White House chief medical advisor Dr. Anthony Fauci and Sen. Rand Paul exchanged blows at a Senate hearing Thursday over Paul's claims that the National Institutes of Health supported gain of function research in Wuhan, China.

Paul called on Fauci to resign, accusing the NIH of funding research in Wuhan that involved experimenting on existing pathogens to make them more contagious in hopes of understanding future infectious diseases. Fauci called Paul's line of questioning an "egregious misrepresentation" and pushed back on the theory that Covid-19 originated in a laboratory.

"It makes me very uncomfortable to have to say something, but he is egregiously incorrect in what he says," Fauci said of Paul.

Fauci and Paul, the Republican junior senator from Kentucky, have clashed repeatedly during past Senate hearings. Paul previously accused Fauci of lying to Congress about gain of function research during a hearing on July 20.

Paul on Thursday claimed that the EcoHealth Alliance, a nonprofit that received funding from the NIH, engineered a disease that doesn't exist in nature by combining viruses in a lab. Fauci responded that Paul's accusations did not meet NIH's definition for gain of function research, adding that he disagreed with Paul's assertion that the coronavirus first leaked from a lab in 2019.

Chip Somodevilla | Getty Images
Sen. Rand Paul (R-KY) questions National Institute of Allergy and Infectious Diseases Director Anthony Fauci during a hearing of the Senate Health, Education, Labor, and Pensions Committee about the ongoing response to the COVID-19 pandemic in the Dirksen Senate Office Building on Capitol Hill on November 04, 2021 in Washington, DC.

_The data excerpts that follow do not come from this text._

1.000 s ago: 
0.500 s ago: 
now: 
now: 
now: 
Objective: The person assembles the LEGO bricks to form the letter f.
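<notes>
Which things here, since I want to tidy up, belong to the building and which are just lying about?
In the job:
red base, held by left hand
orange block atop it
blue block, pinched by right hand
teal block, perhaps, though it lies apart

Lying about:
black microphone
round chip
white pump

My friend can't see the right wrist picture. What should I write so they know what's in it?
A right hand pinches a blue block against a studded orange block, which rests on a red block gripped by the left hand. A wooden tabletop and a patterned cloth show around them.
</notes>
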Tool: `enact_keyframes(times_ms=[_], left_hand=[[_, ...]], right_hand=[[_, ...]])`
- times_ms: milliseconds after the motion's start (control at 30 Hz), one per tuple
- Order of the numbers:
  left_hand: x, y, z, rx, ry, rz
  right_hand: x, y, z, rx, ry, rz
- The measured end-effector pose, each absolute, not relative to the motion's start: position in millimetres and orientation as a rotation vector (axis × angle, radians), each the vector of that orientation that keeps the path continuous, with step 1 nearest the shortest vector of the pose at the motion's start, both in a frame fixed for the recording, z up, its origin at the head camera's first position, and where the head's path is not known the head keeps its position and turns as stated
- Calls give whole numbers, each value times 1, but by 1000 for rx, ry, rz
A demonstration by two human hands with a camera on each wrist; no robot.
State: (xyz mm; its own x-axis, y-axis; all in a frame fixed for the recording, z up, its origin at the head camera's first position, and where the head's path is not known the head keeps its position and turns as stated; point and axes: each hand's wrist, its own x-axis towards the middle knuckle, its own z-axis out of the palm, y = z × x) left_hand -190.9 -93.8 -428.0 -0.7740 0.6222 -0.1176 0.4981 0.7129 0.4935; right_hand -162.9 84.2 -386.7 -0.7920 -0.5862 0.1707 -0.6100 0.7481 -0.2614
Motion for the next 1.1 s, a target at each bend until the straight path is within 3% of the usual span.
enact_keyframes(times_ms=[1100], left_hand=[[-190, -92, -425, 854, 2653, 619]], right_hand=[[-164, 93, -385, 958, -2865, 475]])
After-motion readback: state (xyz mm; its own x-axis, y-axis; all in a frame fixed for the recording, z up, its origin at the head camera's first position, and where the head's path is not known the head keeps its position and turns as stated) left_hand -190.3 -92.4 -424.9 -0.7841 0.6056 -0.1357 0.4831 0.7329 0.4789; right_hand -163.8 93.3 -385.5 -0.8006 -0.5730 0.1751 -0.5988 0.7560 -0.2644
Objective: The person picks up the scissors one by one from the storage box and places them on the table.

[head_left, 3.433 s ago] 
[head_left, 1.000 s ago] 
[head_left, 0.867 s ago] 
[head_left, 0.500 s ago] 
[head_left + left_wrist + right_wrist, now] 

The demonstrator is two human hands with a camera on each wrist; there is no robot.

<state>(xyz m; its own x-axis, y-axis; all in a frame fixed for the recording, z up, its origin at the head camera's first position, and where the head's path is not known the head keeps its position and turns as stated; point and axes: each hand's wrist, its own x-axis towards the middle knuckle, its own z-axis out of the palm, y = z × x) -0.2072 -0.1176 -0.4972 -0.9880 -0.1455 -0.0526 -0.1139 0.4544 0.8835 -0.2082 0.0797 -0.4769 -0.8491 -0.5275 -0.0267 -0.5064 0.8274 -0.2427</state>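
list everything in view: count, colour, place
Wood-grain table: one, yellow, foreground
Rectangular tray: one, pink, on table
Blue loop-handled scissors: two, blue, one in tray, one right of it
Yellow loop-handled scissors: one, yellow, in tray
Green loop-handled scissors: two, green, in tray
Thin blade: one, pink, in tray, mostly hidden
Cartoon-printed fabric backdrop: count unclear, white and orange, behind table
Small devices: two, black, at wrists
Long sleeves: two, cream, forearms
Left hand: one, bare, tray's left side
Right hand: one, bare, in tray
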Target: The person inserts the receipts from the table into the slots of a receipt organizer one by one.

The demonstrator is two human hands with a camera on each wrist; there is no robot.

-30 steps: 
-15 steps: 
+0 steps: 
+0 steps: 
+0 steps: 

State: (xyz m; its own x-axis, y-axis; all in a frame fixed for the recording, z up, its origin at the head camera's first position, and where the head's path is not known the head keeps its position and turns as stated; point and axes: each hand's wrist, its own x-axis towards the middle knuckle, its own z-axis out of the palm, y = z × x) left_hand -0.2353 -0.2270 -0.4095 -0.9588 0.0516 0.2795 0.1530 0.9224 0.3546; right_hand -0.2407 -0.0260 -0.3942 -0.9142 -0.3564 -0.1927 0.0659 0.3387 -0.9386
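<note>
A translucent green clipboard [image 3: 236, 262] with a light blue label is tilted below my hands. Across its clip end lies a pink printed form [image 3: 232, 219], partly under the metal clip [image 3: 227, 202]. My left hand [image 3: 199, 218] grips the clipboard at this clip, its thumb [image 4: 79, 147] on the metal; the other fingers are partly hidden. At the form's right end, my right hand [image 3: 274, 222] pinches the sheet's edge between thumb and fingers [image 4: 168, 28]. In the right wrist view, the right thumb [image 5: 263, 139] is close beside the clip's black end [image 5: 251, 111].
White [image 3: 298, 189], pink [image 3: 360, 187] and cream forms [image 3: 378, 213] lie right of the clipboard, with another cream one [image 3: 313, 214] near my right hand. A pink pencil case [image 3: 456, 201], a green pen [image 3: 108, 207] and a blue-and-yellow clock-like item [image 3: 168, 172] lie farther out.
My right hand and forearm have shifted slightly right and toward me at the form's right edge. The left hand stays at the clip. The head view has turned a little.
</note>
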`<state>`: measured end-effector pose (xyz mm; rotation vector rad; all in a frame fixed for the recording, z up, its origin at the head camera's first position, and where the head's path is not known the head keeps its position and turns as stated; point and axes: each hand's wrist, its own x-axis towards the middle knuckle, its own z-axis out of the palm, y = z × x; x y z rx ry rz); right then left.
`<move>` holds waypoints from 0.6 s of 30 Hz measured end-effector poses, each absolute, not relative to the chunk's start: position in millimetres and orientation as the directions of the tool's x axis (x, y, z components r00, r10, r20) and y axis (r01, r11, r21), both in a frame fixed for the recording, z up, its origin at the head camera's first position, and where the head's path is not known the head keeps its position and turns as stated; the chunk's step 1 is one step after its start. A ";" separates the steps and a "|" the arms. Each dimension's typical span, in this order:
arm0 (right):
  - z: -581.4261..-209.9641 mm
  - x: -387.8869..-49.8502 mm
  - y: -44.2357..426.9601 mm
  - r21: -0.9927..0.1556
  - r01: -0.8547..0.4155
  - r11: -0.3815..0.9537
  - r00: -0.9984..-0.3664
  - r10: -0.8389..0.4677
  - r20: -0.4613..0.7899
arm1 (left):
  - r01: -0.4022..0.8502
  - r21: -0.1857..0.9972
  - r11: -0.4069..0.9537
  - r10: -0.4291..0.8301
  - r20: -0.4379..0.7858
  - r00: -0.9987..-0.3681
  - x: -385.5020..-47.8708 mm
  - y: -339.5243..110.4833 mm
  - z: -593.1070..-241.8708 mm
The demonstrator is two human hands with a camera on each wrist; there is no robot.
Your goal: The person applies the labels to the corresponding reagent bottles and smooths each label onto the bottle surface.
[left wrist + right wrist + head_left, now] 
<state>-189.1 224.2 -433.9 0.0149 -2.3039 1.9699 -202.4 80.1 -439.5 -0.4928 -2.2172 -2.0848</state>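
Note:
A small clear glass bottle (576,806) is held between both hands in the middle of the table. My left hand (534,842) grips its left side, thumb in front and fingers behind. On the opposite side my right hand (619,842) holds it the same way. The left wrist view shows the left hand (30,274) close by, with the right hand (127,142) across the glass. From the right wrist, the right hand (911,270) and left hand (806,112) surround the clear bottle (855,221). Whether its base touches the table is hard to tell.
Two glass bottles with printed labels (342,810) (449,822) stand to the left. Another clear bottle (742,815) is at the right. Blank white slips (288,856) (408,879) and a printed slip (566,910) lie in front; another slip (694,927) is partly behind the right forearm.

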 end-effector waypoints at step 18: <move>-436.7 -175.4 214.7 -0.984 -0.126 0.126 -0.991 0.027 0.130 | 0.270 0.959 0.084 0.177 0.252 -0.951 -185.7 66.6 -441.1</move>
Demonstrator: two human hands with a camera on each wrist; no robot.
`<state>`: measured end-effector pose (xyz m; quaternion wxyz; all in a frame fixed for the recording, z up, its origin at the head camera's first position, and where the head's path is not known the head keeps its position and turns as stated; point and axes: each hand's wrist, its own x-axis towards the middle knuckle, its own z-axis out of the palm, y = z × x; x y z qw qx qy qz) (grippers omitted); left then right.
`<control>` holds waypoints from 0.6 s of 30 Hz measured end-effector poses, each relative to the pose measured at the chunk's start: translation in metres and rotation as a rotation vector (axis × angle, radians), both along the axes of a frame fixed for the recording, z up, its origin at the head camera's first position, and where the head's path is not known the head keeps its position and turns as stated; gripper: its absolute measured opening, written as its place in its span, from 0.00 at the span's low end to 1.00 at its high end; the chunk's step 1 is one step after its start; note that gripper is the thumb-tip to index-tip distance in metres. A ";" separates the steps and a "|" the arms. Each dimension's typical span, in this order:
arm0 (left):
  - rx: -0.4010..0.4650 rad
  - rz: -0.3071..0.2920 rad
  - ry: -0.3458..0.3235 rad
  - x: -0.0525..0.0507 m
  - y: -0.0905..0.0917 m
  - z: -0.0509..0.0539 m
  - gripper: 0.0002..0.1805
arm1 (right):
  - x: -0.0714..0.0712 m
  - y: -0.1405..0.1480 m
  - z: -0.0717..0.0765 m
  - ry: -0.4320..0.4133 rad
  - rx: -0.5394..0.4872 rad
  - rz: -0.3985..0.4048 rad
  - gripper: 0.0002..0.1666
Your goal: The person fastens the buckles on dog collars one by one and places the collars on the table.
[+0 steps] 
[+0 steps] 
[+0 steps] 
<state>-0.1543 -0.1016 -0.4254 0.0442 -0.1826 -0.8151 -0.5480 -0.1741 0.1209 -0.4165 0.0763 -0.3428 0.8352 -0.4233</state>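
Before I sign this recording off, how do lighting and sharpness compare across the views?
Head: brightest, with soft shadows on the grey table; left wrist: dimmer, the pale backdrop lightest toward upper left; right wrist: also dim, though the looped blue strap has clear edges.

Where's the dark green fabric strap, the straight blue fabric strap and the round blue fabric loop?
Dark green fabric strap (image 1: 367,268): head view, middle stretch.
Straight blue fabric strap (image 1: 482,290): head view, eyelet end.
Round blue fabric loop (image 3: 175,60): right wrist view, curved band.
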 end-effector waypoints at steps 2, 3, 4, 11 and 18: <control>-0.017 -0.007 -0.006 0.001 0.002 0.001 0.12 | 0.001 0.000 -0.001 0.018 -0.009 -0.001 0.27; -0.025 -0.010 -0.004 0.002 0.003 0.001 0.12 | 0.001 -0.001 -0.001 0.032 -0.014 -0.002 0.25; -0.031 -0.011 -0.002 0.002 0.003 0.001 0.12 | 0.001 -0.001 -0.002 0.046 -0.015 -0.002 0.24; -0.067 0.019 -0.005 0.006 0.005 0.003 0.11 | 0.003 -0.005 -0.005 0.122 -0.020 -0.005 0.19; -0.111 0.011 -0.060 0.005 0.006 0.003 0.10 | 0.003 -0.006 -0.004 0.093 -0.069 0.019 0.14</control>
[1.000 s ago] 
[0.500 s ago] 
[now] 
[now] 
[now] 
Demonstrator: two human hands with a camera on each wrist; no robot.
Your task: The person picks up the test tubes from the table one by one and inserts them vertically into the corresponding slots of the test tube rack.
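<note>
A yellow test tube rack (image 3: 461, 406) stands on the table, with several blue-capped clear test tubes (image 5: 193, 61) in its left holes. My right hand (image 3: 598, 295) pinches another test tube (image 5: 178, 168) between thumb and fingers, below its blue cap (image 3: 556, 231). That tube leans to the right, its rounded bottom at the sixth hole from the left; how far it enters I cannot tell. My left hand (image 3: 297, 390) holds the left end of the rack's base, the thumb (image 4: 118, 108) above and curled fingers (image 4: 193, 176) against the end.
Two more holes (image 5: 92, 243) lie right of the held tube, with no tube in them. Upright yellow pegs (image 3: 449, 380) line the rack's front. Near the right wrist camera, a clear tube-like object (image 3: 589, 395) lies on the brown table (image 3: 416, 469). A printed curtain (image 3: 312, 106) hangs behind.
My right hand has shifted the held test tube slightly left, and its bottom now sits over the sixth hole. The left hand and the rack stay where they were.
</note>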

"No one is alleging that the published viruses by the Chinese are Covid," Paul said. "What we are saying is that this was risky type of research. Gain of function research, it was risky to share this with the Chinese, and that Covid may have been created from a not yet revealed virus."

Paul claimed the definition of gain of function research had changed on NIH's website, but Fauci said the definition used by the agency was developed over the course of more than two years before being formalized by the White House Office of Science and Technology Policy in January of 2017.

"You won't admit that it's dangerous, and for that lack of judgement, I think it's time that you resign," Paul said.

The National Intelligence Council released an assessment last month on Covid-19, reporting that the intelligence community "remains divided on the most likely origin" of the virus. U.S. intelligence agencies are weighing two possibilities, the report said: "natural exposure to an infected animal and a laboratory-associated incident."

The report also ruled out China creating Covid as a biological weapon, adding that the Chinese government "probably did not have foreknowledge" of the virus before the Wuhan Institute of Virology started isolating cases. But to reach a formal conclusion on Covid's origins, researchers wrote that they would need "greater transparency and collaboration from Beijing."

"Even though we leave open all possibilities, it's much more likely that this was a natural occurrence," Fauci said.